Given data
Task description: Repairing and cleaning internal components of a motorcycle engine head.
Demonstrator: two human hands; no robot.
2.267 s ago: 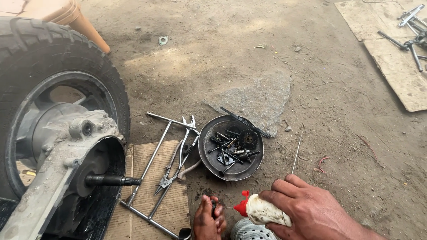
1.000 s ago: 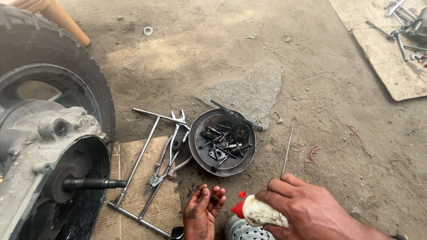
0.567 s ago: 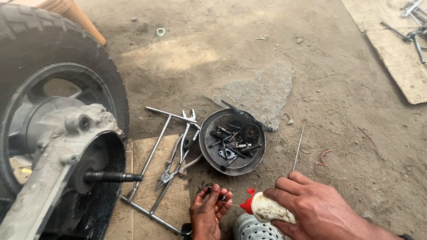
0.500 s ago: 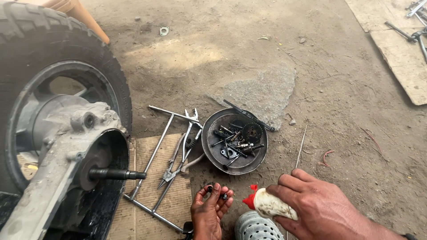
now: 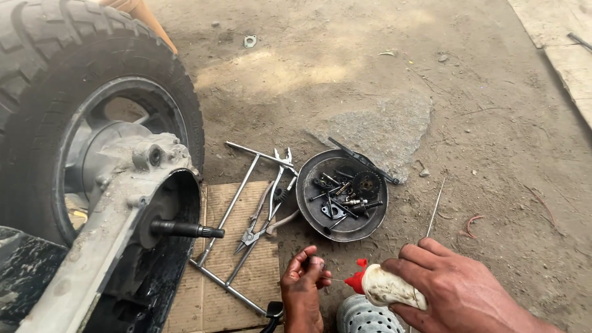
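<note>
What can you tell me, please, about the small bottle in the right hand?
The bottle is small, off-white and grimy, apparently soft plastic, with a red pointed nozzle. The right hand grips its body, holding it nearly level, nozzle aimed left toward the left hand's fingertips. It hangs just above a perforated metal part.

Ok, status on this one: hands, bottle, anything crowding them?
Right hand grips red-nozzled bottle, nozzle toward left hand. Left fingertips pinch a small part, too small to identify. Dish of parts sits just beyond.

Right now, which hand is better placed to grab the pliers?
Left, probably. The left hand pinches only something small, too small to tell, and sits just below the pliers on the cardboard. The right hand holds the red-tipped bottle, farther off.
</note>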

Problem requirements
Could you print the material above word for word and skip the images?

Response
Task description: Repairing and cleaning internal components of a motorcycle engine head.
Demonstrator: two human hands; no robot.
2.267 s ago: 
1.000 s ago: 
0.567 s ago: 
0.500 s ago: 
now: 
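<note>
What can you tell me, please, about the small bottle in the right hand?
The bottle is small, off-white and grimy, apparently soft plastic, with a red pointed nozzle. The right hand grips its body, holding it nearly level, nozzle aimed left toward the left hand's fingertips. It hangs just above a perforated metal part.

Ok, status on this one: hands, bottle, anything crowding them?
Right hand grips red-nozzled bottle, nozzle toward left hand. Left fingertips pinch a small part, too small to identify. Dish of parts sits just beyond.

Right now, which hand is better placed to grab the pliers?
Left, probably. The left hand pinches only something small, too small to tell, and sits just below the pliers on the cardboard. The right hand holds the red-tipped bottle, farther off.
</note>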

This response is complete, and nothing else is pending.